# Silica Sand?



## TorontoPlantMan (May 9, 2013)

Hey guys, looking to starting my first dirted tank. Going to pickup the miracle grow later on today but a bit confused as to what to cap it with. I've been doing some reading and see alot of guys using "white pool filter sand" but is this the same thing as Silica sand? They have a 50lb bag at my local hardware shop for only 15$ so i'd really like to get that. 

Let me know what your thoughts are, the link to the sand is posted below. 

http://www.homehardware.ca/en/rec/i...7n/Ntk-All_EN/R-I7156856?Ntt=pool+filter+sand


----------



## Aquatic Delight (Mar 2, 2012)

if you read the overview section, it says it is pool filter sand. 

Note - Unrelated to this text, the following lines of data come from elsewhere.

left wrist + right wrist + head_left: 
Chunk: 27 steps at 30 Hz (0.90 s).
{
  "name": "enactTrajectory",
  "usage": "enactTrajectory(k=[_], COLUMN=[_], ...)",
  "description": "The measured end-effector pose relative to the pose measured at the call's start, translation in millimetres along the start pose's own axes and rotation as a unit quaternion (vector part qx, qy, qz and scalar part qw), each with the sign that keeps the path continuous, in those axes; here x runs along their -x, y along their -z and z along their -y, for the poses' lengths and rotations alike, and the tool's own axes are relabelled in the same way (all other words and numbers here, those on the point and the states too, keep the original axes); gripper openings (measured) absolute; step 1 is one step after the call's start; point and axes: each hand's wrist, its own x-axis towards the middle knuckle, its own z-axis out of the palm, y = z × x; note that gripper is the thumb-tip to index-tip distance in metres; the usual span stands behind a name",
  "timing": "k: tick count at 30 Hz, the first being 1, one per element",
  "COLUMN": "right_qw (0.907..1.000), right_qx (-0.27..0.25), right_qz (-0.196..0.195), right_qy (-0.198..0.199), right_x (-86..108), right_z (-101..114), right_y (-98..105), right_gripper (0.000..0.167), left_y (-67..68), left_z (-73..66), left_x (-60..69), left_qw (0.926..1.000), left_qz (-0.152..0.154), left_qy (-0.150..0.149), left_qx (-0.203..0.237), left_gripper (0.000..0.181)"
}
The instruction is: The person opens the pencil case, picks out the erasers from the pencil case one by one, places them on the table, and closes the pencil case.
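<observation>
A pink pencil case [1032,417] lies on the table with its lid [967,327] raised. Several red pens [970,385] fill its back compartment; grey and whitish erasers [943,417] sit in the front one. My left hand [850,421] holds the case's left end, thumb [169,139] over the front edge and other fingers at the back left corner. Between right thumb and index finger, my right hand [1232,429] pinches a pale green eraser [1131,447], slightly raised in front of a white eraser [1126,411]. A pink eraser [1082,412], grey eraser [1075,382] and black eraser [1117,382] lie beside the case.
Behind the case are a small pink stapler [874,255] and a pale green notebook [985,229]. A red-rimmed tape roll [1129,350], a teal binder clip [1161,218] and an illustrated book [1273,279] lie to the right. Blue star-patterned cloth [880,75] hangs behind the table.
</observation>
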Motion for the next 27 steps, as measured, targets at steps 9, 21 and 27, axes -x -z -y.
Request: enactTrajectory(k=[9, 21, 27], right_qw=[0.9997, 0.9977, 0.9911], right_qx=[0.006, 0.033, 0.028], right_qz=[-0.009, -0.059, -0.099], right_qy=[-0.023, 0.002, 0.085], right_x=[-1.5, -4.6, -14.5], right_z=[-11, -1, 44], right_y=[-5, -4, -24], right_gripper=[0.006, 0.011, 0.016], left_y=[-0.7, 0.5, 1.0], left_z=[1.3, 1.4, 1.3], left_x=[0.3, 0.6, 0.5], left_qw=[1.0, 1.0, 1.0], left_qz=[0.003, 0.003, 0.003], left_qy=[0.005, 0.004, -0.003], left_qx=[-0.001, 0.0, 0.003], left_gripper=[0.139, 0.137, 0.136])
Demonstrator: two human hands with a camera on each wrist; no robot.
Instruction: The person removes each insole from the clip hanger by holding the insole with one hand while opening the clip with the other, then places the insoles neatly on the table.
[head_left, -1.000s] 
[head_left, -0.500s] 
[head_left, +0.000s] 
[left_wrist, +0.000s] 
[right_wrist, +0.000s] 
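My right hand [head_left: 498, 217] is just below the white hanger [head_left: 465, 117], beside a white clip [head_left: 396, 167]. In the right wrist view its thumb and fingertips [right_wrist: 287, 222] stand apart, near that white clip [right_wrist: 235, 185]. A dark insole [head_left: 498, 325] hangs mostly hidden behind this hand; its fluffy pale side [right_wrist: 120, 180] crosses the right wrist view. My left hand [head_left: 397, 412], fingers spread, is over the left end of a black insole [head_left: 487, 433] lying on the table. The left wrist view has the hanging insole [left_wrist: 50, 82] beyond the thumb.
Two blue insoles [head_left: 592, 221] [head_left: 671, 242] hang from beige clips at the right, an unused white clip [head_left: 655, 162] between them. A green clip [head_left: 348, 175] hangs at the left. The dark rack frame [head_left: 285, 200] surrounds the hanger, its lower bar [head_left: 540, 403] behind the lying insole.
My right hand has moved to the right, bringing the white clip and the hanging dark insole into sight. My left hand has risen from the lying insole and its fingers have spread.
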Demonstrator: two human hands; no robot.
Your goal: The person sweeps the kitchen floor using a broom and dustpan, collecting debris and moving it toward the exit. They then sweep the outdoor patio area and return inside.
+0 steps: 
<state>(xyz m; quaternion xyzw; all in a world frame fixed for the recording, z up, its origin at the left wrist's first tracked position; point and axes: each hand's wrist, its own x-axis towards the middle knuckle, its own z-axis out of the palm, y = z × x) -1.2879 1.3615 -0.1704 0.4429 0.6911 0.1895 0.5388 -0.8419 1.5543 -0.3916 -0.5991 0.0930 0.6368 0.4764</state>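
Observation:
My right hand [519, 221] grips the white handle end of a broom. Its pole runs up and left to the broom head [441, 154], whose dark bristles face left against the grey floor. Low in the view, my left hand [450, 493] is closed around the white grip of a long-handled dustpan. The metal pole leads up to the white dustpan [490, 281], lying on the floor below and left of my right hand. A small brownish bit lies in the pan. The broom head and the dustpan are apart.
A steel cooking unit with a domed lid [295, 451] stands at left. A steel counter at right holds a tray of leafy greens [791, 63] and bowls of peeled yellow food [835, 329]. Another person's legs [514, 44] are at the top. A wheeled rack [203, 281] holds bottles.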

but most silica sands are pool filter, the only difference may be grain size.

that one is #25, a few of the other ones i have read on are #20. i forget which size is bigger.


----------



## THE V (Nov 17, 2011)

Silica is the chemical make up of the sand. Pool filter is a common advertised usage. 

And yes it will work for you.


----------



## TorontoPlantMan (May 9, 2013)

Aquatic Delight said:


> if you read the overview section, it says it is pool filter sand.
> 
> but most silica sands are pool filter, the only difference may be grain size.
> 
> that one is #25, a few of the other ones i have read on are #20. i forget which size is bigger.


Yeah I know it says pool filter sand, I just wasnt sure if pool filter sand and silica sand are the same thing. Pardon my lack of knowledge lol 

It says the sand is 0.55-0.65mm sand, do you know which size you have?




THE V said:


> Silica is the chemical make up of the sand. Pool filter is a common advertised usage.
> 
> And yes it will work for you.


Does the size of the sand matter? Do you think 0.55-0.65mm sand is fine enough?


----------



## discuspaul (Jul 27, 2010)

Most PF sands sold @ pool supply stores are graded #20 -#30 in density which is good as a substrate use. You don't want the sand to be too fine, as it would easily get disturbed & free-float into the water column, clouding water and making it get readily sucked into filter intakes, & clog up impeller assemblies. Also it's difficult to vacuum properly and a lot of it would get siphoned up, eventually needing replacement.
Also, being finer-sized, it compacts more readily & may cause problems with potential development of anaerobic gas pockets.


----------



## rexpepper651 (Mar 7, 2013)

yep i used that #20 pool filter sand in my tank and its been working pretty good so far.
just dose with seachem comp and use root tabs.


----------



## wicca27 (May 3, 2009)

i buy the pool filter sand yes it is silica sand but the main reason for the pool filter sand is the grain size. it does not compact like play sand. you can cap the soil with gravel but the problem i have had with doing it that way is more of the soil underneath tends to float up you would have to use a thicker layer of gravel than you would sand


----------



## ljapa (Jul 23, 2013)

TorontoPlantMan said:


> It says the sand is 0.55-0.65mm sand, do you know which size you have?
> 
> 
> 
> ...


#30 grain sand is about 0.6mm, so the bag is #30 grain. 

I have pool filter sand in two tanks and it is #25 grain. #30 is smaller, but still big enough that it shouldn't get sucked int a filter. Only one of the tanks is planted, and it's a low tech tank that is all sand, so I can't comment on using it as a capping material.


----------